The MSRP is $2000 US and the cab is $1100. With the Cdn $$$ that is $2115 for the head and $1163 Cdn MSRP. When does anyone sell at higher than MRSP unless it is srew the Canadians time again. Or maybe it's like standing in line 24 hrs. to be the first to by an iPhone or Windows Vista Upgrade. Some guy was paid $200 to hold someone's place in line to get an iPhone. Maybe they figure they can get a few units moved at that price to those who just want the bragging rights. _"Hey! I own a Fender EVH 5150 stack - kiss my ass! HooooWeee!_


----------



## noobcake (Mar 8, 2006)

over 1000 for a cab??? meh, I'll pass... The guitar world clips are pretty good though, seems like a nice amp.


----------



## vice2.0 (Jul 5, 2007)

Anyone else think that EVH has washed up and nowadays is just living off his previous fame? Selling overpriced amps and cashing in, much?


----------



## noobcake (Mar 8, 2006)

vice2.0 said:


> Anyone else think that EVH has washed up and nowadays is just living off his previous fame? Selling overpriced amps and cashing in, much?

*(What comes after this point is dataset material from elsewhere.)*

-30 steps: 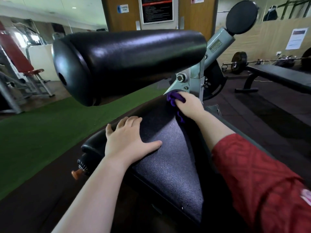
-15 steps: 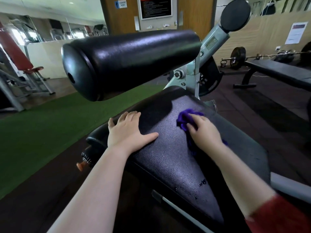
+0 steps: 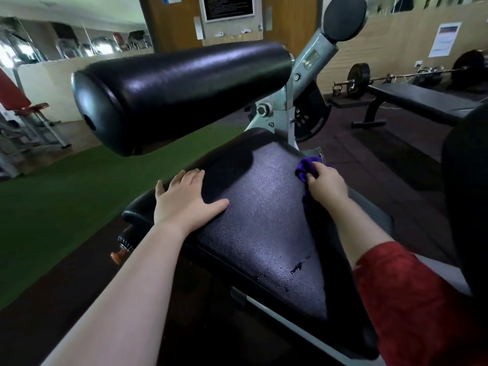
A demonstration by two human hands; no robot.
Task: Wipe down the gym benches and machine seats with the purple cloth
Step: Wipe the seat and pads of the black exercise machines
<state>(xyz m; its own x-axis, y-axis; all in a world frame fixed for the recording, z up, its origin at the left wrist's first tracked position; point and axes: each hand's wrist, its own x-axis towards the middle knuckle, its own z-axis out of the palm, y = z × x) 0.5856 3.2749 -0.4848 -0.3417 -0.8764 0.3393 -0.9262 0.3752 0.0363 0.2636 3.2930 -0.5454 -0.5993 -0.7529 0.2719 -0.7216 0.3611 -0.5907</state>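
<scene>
The black padded machine seat [image 3: 258,220] fills the middle of the view, with a few wet drops near its front edge. My right hand [image 3: 326,184] is closed on the purple cloth [image 3: 306,167] and presses it against the seat's far right edge. My left hand [image 3: 184,199] lies flat with fingers spread on the seat's left side. A thick black roller pad [image 3: 179,93] hangs over the far end of the seat.
The machine's grey metal frame [image 3: 311,62] rises behind the seat, topped by a round black pad [image 3: 344,18]. A flat black bench [image 3: 422,101] and a loaded barbell [image 3: 359,79] stand at the right. Green turf [image 3: 52,194] lies to the left. A red machine [image 3: 15,99] stands far left.
My right hand drew the cloth from the seat's far end toward me, then swept it out to the right edge. My left hand stayed flat on the seat.
</scene>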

Well in my opinion the peak of the Ed's career's long past, but I still respect him greatly for putting out such great music decades ago. The 5150 III is a great amp in it's own right though, so I wouldn't really call it some lame ass marketing ploy, since the actual product is good. But yeah you can only imagine that it wouldn't cost as much is Ed's name wasn't on it.

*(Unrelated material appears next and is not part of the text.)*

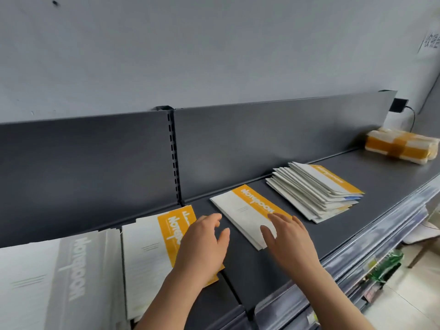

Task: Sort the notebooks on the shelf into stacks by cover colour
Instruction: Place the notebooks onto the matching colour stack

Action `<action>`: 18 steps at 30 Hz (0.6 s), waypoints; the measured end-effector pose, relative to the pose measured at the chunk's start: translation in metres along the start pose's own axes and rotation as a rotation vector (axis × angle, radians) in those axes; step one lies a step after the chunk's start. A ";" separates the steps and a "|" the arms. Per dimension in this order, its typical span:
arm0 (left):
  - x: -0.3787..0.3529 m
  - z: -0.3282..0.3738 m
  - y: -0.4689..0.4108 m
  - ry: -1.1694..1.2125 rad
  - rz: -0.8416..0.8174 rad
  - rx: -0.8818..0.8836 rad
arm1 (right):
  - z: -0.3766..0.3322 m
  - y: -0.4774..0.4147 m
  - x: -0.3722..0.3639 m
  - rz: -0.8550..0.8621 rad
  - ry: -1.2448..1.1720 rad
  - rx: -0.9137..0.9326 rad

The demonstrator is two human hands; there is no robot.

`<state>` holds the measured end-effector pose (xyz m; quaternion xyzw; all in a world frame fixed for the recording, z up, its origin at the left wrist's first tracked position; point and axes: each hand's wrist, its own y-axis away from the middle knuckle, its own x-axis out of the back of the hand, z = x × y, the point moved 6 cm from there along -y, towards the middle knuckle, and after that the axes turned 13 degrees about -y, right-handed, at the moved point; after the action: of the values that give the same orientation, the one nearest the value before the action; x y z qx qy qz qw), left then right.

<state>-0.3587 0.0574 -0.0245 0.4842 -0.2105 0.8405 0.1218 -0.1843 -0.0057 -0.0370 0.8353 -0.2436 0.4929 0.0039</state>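
On the dark grey shelf (357, 177) lie notebooks with white covers and coloured bands. A grey-banded stack (47, 277) sits at the far left. Beside it is an orange-banded stack (152, 253); my left hand (202, 244) hovers over its right edge with relaxed fingers. A small orange-banded pile (245, 210) lies in the middle, and my right hand (290, 236) rests with straight fingers on its near corner. Farther right a fanned mixed stack (314, 189) has an orange-banded notebook on top and a blue band showing lower down.
A wrapped orange-and-white package (402, 145) lies at the shelf's far right end. The dark back panel (262, 139) rises behind the notebooks. The shelf's front edge carries a clear price strip (371, 236). Lower shelves with goods show at the bottom right.
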 end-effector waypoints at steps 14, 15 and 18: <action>-0.060 0.023 -0.041 0.005 -0.050 0.440 | 0.052 -0.065 -0.011 -0.239 -0.145 0.465; -0.061 0.022 -0.041 0.010 -0.042 0.458 | 0.053 -0.065 -0.010 -0.243 -0.190 0.481; -0.063 0.021 -0.040 0.023 -0.024 0.508 | 0.052 -0.060 -0.013 -0.260 -0.242 0.548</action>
<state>-0.2946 0.0824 -0.0607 0.4922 0.0146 0.8703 0.0089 -0.1219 0.0400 -0.0607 0.8819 0.0080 0.4324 -0.1874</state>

edit: then again, on second thought, if it weren't for Ed's collaboration with Fender, the 5150 III would never have seen the light of day.


----------



## vice2.0 (Jul 5, 2007)

noobcake said:


> Well in my opinion the peak of the Ed's career's long past, but I still respect him greatly for putting out such great music decades ago. The 5150 III is a great amp in it's own right though, so I wouldn't really call it some lame ass marketing ploy, since the actual product is good. But yeah you can only imagine that it wouldn't cost as much is Ed's name wasn't on it.
> 
> edit: then again, on second thought, if it weren't for Ed's collaboration with Fender, the 5150 III would never have seen the light of day.


For 2200, I can think of sooo many handmade, small production amps with alot more quality and care than that amp. Boutique prices they're asking, I says, for a slightly better 5150 that's coldly mass produced.
Examples :
Splawn - Egnater - cheaper Diezels - Diamond - Cameron Amplification - Cornford - Frenzel - and two righteous Canadians - Peter's Amplification and Stephenson Amps

or you can get any old Marshall and get it modded by Voodoo or FJA or David Bray.


----------



## noobcake (Mar 8, 2006)

vice2.0 said:


> For 2200, I can think of sooo many handmade, small production amps with alot more quality and care than that amp. Boutique prices they're asking, I says, for a slightly better 5150 that's coldly mass produced.
> Examples :
> Splawn - Egnater - cheaper Diezels - Diamond - Cameron Amplification - Cornford - Frenzel - and two righteous Canadians - Peter's Amplification and Stephenson Amps
> 
> or you can get any old Marshall and get it modded by Voodoo or FJA or David Bray.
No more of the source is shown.